168 Iowa 59 | Iowa | 1914
Plaintiff alleges that tbe defendant used the following false, defamatory and slanderous words of and concerning him (plaintiff) in the presence of Mrs. Martin Larsen and Mine Schenbaugh, at the home of Martin Larsen in Pottawattamie County, Iowa, some time in the month of September, 1911: “He (plaintiff) is a damn thief; he has stolen my steer; he is a damn, drunken thief.” This is denied by defendant and, without averring whether tendered in mitigation or as a justification, he pleaded the following:
‘ ‘ That at and for some time prior to the alleged slander, he, defendant, was the owner of the red steer mentioned in the petition, and that plaintiff was, and had been for some
“That some time prior to the alleged slander the said steer disappeared from or was taken from the farm of defendant without his knowledge or consent, and a short time subsequent thereto the said steer was in the possession of the plaintiff, and by him was sold to one Ade Osier and by the latter sold to one Mart Larsen without defendant’s knowledge or consent.

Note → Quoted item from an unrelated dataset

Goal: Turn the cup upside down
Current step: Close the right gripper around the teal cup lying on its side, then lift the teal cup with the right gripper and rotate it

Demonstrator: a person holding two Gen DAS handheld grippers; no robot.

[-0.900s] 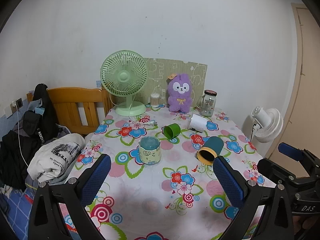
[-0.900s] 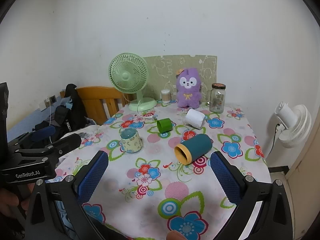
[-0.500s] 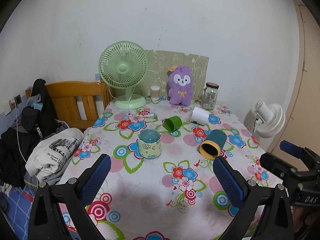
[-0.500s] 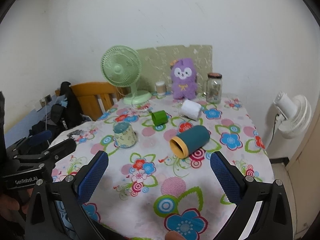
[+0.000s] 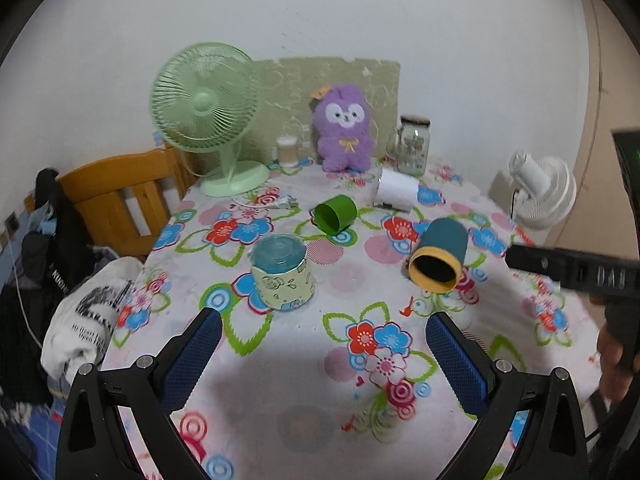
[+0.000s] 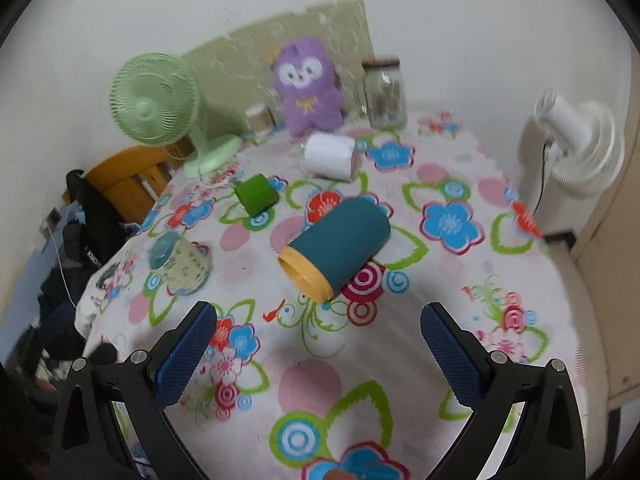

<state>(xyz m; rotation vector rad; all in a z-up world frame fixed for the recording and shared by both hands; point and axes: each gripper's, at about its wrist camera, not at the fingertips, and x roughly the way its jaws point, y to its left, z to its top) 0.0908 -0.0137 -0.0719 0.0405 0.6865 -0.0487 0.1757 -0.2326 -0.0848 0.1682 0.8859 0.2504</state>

“That shortly thereafter defendant discovered said steer in possession of said Larsen and claimed the same as his own. That Larsen at the time informed the defendant of his purchase of the steer from the said Cain, and the defendant informed Larsen that Cain had no ownership in the steer, but that it was the property of the defendant and that he thereupon made claim to the same.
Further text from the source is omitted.